For that reason, Thula was already moving when the order came. Instead of lifting the ceiling grille, he had merely to drop it, for he had removed it earlier and was holding it in place until the time came to act. He shot the first guard just as the Nomad’s feet left the ground. The second Nomad found himself upside down but face-to-face with Thula as he died. Thula could see his own reflection in the Nomad’s blast mask before his gun spoke and the image was lost in a flash of fire and smoke.
As soon as he dropped down, Thula dispensed with his antigrav boots. He would be able to move faster without them, and speed would determine his success or failure. He pushed one of the floating bodies aside, bubbles of blood breaking on his skin, and pulled himself into the docking bridge. It was a circular tunnel, at the end of which he could see the open door of the Nomad vessel.
The Nomad ship was at a disadvantage. Once another vessel docked with a Military ship, the Military systems overrode its own. This was to ensure that all dock doors were sealed before a linked ship disengaged, as the last
thing any ship’s commander wanted was to have his crew sucked out of an airlock door because someone had unmoored a docked vessel incorrectly. Only by reaching the secondary control room could the Nomads unlock their vessel, so even if the Nomad crew had tried to flee upon hearing Paul’s order, and the firing that followed, they could not have done so. Thula had them.
He was halfway along the bridge when a Nomad appeared at the door of his vessel. He too was floating, but had found a handle to which to cling. The Nomad was wearing a helmet but no body armor, and had a pulse pistol in his hand. He raised it to fire, but his reactions were too slow. By the time the pistol was aimed, Thula’s bullet was already buried in the Nomad’s chest.
Faster he moved, until he was at the door. This was the most dangerous moment, the point at which all might be lost. But Thula was ready: he slipped the small grenade from his pocket, armed it, and threw it inside. It floated almost daintily into the cockpit of the Nomad vessel, spinning in the air. Thula turned his face away, closed his eyes, and used his arms to cover his ears.
Seconds later the flash-bang grenade exploded, temporarily blinding and deafening anyone inside the Nomad cockpit without damaging its equipment. Thula’s own ears were ringing as he propelled himself backward through the doorway, a blade in his hand. He saw only one Nomad, his body lodged behind the pilot’s chair. Thula advanced on him, and the Nomad moved, launching himself upward, a pulser in his hand. He fired. The shot missed Thula, but he could feel the vibration of the pulse as it passed his left ear. The charge must have been set low, for Thula heard no explosion behind him from the missed shot. A pulser on full charge might have torn a hole in the hull: like Thula, the Nomad did not want to risk damaging the ship.
Thula was on him before he could fire a second shot.
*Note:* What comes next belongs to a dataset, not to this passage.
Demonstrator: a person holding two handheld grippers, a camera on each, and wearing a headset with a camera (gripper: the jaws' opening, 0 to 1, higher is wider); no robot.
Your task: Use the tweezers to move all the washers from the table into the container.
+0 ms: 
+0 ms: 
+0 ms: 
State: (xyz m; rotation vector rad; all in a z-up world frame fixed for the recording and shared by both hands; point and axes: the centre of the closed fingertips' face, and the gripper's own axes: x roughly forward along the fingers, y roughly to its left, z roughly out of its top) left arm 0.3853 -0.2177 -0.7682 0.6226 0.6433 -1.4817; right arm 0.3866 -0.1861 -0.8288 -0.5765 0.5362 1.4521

He knocked the Nomad’s weapon away, and the two of them twisted and fought in the narrow confines of the cockpit, like dancers engaged in a series of movements that could only have one end. The initial advantage was with Thula, for he had a blade, but the Nomad fought hard. Thula would have preferred to take him alive for interrogation, but the Nomad was intent on killing his opponent. Thula could see it in his eyes, and feel it in the force of the kicks that the Nomad aimed at him while their hands were locked together. The Nomad was immensely strong, his skin a deep gold, the flesh at his neck scarred and burned. Even with the blade, Thula felt himself losing his advantage. He was as tall and strong as many ordinary Illyri, but this, he knew, was a trained fighter. Close up, and hand to hand, an Illyri like this one would beat him.